Светлый фон

– Откуда он пришел? – спросил Александр Корсага.

– Кто знает? – ответил справа высокий рыжий мужчина с опасным взглядом светло-карих, почти желтых, глаз.

Этого человека Карл не знал, но интуиция и огонек особого мрачного интереса, вспыхнувший в глазах боярина, подсказали ему, что это муж Валерии – бан Конрад Трир.

– Хотим ли мы это знать? – вел между тем свою партию герцог Корсага.

– Нет, не хотим, – нестройным хором откликнулись бояре.

– Он вошел в воды Салема, – сказал невысокий, широкоплечий мужчина, в котором Карл с удивлением узнал когда-то худого нервного юношу Жерома Гвирна, первым пришедшего ему на помощь во время покушения на цезаря Михаила.

– Да, он сделал это, и Салем пропустил его, – сказал князь Лайташ в тот момент, когда Карл наконец пересек ручей и вышел на противоположный берег. Глаза князя были спокойны, но в их глубине, как в опасных водах омута, скрывалась давняя неприязнь, превратившаяся со временем в холодную ненависть.

Что поделать, без раздражения и тем более без сожаления, подумал Карл. Стефания и в самом деле была необыкновенной женщиной. Таких не забывают и через тридцать лет.

– Кто вышел на берег из светлых вод Салема? – снова спросил Людо.

– Наш брат, – уверенно ответил Конрад Трир.

– Приди же к нам, брат! – Людо шагнул навстречу Карлу и протянул ему сразу обе руки – Вот я, и вот мы все.

– Спасибо, братья, – с поклоном ответил Карл, принимая руки Людо в свои. – Спасибо, брат.

Вероятно, Людо понял второй, особый смысл, вложенный Карлом в ритуальные слова, и на его глаза неожиданно навернулись слезы.

– Как его зовут? – спросил Лайташ.

– Есть ли у него имя? – вторил ему Гвирн.

– Нет, братья, – покачал головой Карл, продолжая смотреть прямо в глаза Людо. – У меня нет имени. Воды Салема унесли мое прошлое в неведомую даль.

– Как же мы назовем брата своего? – спросил Людо, не отводя взгляда. – Как назовем мы его, чтобы стал он, как мы, рядом с нами, одним из нас?

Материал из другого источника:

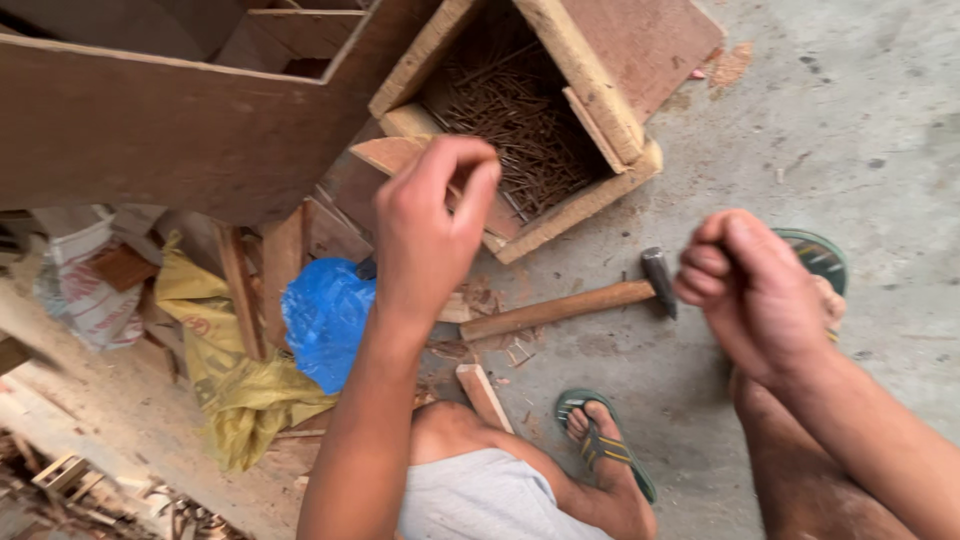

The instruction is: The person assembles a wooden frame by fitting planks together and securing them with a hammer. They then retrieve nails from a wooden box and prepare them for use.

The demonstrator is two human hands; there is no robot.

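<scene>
My left hand (432, 228) is raised in front of an open wooden box (600, 95) filled with rusty nails (520, 125). Its fingertips are pinched together and I see nothing between them. My right hand (752, 290) is curled into a loose fist at the right, just beside the metal head of a hammer (560, 308). The hammer has a wooden handle and lies flat on the concrete floor, touched by neither hand. Whether the fist encloses anything is hidden.
A large brown board (180, 130) leans at the upper left. A blue plastic bag (325, 320), a yellow sack (235, 385) and a short wood strip (483, 395) lie beside my knee. My feet wear green flip-flops (600, 445), and wood scraps litter the lower left.
</scene>
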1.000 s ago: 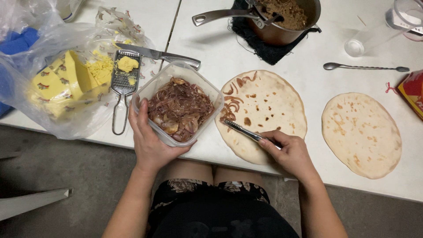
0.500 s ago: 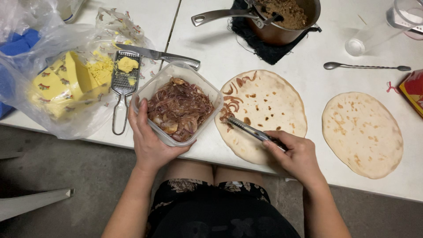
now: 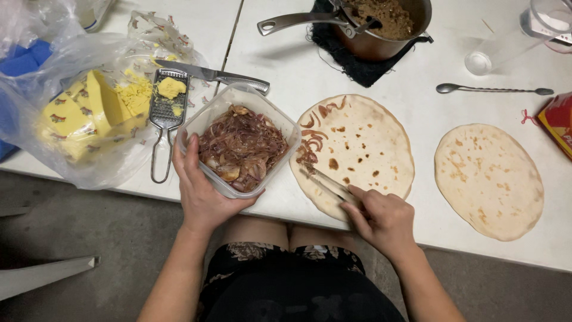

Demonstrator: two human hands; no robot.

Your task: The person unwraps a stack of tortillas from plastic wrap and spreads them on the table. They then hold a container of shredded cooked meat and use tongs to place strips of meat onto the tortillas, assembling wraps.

– Герцог Герр, имя его, – объявил Конрад Трир и, радушно улыбнувшись, шагнул к Карлу.

6

Вершился ритуал, участники обряда произносили свои реплики и совершали предписанные традицией действия, и Карл, не менее лицедей, чем остальные пятнадцать мужчин, окружавших его теперь в Священной роще, тоже произносил положенные слова и, сохраняя на лице выражение, приличествующее таинству посвящения, был сейчас с ними и одним из них. Он принимал их объятия и поцелуи и заключал их в свои объятия, чтобы, прижавшись щекой к щеке, обозначить братский поцелуй. Он был включен в церемонию, стал ее частью, жил в заданном ею ритме, ни словом, ни жестом не нарушая ее торжественного хода. Но в то же самое время Карл оставался самим собой, таким, каким он был всегда – сторонним наблюдателем, даже тогда, когда, как и теперь, являлся непосредственным участником событий. Двигаясь и говоря, принимая и отдавая, он тем не менее смотрел на все происходящее как бы со стороны, отстраненно замечая и накрепко запоминая все, что мог увидеть и узнать, а видел Карл многое. И чувствовал тоже.